The developed nomogram was validated to assess the discrimination, calibration, and clinical applicability. The stability of the model was tested after 1000 bootstrapping to adjust overfitting deviation. As indicated in Figure 6, the AUROC of the model was 0.765 (95% CI: 0.686–0.832), demonstrating a moderately good performance in discrimination. The calibration curve revealed that the model showed good agreement between the predicted and actual probabilities of LVDD. Good calibration was demonstrated according to the HL test (χ2 = 9.748, P = 0.283) and Brier score (0.112). The DCA of the nomogram revealed that predicting the risk of LVDD in NAFLD patients using this nomogram generated a clinical net benefit if the risk threshold of LVDD was less than 80% (Figure 7).
Figure 6

Evaluation of the discrimination and calibration for the established nomogram. ROC curve is plotted for evaluating the discrimination. The AUC is 0.765, indicating moderately good discrimination (A).

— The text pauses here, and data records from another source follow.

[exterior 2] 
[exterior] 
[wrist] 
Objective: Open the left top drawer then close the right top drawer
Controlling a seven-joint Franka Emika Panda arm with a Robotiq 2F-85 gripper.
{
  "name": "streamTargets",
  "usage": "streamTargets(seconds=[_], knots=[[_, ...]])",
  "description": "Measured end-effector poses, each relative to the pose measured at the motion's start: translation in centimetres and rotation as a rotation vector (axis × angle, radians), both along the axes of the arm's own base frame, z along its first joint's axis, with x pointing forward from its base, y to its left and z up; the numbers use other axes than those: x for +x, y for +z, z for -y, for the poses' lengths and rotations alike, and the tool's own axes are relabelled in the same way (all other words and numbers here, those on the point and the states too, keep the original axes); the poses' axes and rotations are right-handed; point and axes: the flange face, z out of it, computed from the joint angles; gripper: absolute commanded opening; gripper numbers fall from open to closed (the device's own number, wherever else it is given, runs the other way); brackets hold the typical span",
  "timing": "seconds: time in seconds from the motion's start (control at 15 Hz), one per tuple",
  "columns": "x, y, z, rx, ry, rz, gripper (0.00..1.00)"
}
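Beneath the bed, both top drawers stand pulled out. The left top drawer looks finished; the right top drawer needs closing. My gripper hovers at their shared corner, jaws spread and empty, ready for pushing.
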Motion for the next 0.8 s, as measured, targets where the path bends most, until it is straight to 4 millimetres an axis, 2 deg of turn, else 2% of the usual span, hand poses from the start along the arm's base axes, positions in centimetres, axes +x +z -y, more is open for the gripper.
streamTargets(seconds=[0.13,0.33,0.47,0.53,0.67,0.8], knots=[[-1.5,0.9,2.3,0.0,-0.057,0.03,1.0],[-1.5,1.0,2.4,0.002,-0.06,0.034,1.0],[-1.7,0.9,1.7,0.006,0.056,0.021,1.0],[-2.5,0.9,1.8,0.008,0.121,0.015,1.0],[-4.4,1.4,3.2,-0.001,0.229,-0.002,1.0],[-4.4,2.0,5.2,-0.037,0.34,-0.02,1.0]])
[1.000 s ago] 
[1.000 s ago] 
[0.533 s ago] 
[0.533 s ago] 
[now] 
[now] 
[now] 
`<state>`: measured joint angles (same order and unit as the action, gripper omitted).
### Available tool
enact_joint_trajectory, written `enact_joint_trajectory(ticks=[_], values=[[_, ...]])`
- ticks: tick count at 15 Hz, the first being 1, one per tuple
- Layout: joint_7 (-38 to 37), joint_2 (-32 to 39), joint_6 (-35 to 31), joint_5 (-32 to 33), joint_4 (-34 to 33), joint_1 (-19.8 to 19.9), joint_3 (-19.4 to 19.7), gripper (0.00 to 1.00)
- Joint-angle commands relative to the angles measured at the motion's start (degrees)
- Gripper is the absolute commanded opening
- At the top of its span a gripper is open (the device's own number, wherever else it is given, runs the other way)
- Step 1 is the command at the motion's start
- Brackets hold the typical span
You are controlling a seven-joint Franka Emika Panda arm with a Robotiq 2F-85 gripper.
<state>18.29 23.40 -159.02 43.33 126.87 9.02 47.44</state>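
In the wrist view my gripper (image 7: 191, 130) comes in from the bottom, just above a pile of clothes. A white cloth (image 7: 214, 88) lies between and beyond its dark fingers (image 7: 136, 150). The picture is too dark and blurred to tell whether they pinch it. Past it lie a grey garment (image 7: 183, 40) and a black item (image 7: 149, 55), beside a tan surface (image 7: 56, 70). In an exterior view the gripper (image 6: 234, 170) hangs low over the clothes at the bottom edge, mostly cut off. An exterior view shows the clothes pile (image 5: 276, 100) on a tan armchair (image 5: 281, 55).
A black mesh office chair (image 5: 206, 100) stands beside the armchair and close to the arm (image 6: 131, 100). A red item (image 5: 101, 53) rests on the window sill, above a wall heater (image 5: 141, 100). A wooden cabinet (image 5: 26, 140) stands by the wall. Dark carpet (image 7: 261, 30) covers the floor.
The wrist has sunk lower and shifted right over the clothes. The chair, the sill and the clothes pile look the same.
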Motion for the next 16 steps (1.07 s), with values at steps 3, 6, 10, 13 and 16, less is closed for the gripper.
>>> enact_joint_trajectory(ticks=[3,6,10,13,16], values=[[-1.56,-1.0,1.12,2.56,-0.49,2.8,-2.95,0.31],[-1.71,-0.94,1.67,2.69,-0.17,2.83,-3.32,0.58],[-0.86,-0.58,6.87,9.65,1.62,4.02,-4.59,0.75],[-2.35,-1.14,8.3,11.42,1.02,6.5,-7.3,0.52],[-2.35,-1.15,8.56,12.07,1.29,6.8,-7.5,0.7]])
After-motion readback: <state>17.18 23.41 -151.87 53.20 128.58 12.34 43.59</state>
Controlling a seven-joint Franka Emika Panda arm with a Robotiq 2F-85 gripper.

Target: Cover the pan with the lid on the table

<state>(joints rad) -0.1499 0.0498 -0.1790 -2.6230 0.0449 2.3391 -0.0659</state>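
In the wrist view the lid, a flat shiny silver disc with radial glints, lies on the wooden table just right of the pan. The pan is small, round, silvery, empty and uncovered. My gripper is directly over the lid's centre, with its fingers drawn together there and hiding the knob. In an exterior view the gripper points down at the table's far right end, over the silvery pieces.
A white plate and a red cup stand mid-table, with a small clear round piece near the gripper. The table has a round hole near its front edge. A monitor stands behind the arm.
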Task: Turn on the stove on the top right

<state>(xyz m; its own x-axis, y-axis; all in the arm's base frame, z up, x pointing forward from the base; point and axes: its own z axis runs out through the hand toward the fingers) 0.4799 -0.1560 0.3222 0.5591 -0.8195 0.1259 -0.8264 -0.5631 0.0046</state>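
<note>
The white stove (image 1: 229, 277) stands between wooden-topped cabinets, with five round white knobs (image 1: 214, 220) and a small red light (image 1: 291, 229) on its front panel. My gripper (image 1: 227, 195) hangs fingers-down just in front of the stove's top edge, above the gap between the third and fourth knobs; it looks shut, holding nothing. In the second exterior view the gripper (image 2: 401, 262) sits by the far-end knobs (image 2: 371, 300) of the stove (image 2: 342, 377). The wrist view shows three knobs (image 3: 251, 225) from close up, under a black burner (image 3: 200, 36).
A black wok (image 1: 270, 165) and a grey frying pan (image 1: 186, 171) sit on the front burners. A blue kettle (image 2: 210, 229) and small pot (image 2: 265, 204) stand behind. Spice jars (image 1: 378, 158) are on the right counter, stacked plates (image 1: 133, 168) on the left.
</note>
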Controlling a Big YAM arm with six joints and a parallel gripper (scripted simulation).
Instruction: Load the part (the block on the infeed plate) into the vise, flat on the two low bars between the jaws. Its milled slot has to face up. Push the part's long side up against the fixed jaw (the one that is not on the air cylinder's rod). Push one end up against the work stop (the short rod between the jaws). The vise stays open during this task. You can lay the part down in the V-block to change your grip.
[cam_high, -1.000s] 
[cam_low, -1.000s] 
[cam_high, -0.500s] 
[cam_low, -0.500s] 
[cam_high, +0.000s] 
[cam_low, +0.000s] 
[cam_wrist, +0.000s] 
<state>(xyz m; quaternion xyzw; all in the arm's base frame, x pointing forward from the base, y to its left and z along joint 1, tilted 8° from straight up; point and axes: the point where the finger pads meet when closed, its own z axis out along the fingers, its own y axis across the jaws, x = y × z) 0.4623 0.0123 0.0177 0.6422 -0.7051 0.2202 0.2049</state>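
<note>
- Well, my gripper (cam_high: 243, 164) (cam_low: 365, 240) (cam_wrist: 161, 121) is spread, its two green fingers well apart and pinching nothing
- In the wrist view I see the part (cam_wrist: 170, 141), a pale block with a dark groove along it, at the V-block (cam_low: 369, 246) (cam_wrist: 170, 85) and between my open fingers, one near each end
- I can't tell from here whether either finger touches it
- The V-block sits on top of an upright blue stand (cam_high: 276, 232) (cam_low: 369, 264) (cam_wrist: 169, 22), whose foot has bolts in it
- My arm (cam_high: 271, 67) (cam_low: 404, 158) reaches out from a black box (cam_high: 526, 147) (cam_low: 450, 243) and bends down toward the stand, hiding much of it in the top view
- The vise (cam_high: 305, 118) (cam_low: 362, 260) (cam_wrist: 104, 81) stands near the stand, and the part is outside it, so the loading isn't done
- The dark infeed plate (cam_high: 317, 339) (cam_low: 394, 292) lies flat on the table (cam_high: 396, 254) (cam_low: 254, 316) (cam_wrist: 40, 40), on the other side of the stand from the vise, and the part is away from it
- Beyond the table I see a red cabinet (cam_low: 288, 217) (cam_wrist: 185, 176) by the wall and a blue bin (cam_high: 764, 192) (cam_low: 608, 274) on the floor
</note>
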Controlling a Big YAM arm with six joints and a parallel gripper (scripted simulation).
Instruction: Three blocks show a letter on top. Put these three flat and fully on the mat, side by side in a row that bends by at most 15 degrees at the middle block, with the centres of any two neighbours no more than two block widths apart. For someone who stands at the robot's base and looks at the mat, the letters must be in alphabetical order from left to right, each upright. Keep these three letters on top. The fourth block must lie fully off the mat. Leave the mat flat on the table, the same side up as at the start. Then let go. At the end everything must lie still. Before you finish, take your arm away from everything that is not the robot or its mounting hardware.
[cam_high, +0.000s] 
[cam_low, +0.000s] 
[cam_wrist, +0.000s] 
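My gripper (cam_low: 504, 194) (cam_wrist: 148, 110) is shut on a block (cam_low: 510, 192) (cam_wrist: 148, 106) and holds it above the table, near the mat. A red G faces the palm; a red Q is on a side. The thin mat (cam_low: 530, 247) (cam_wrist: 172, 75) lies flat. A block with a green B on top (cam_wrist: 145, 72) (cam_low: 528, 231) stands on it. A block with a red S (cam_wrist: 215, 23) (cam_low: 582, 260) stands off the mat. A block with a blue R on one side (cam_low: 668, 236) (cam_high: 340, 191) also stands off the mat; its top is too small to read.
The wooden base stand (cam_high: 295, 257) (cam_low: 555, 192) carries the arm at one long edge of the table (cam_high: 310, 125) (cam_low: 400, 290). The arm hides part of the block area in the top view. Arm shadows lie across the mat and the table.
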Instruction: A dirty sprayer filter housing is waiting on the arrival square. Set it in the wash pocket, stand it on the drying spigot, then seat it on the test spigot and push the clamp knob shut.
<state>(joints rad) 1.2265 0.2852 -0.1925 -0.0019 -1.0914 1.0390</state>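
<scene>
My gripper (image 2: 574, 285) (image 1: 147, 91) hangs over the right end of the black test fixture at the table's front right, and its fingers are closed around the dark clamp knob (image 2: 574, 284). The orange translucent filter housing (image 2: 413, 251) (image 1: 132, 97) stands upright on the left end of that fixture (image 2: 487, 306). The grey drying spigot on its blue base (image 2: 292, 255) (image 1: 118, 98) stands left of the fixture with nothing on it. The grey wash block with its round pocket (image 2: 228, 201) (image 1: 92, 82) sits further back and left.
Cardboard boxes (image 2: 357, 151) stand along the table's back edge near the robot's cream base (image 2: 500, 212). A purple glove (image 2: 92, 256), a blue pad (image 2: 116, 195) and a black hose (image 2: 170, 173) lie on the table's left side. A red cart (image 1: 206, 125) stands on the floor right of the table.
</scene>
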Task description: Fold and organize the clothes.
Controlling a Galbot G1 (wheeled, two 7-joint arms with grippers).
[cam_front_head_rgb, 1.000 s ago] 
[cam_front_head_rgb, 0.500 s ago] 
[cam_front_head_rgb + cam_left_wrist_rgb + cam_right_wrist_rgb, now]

The calibration curve, which is plotted for evaluating the calibration, indicates that the predicted probability of LVDD matches the actual probability well (B).

Figure 7

DCA of the nomogram to evaluate the clinical applicability of the model. The blue line represents the net benefit of the nomogram. It reveals that the nomogram yields clinical net benefit when the threshold probability is <0.8.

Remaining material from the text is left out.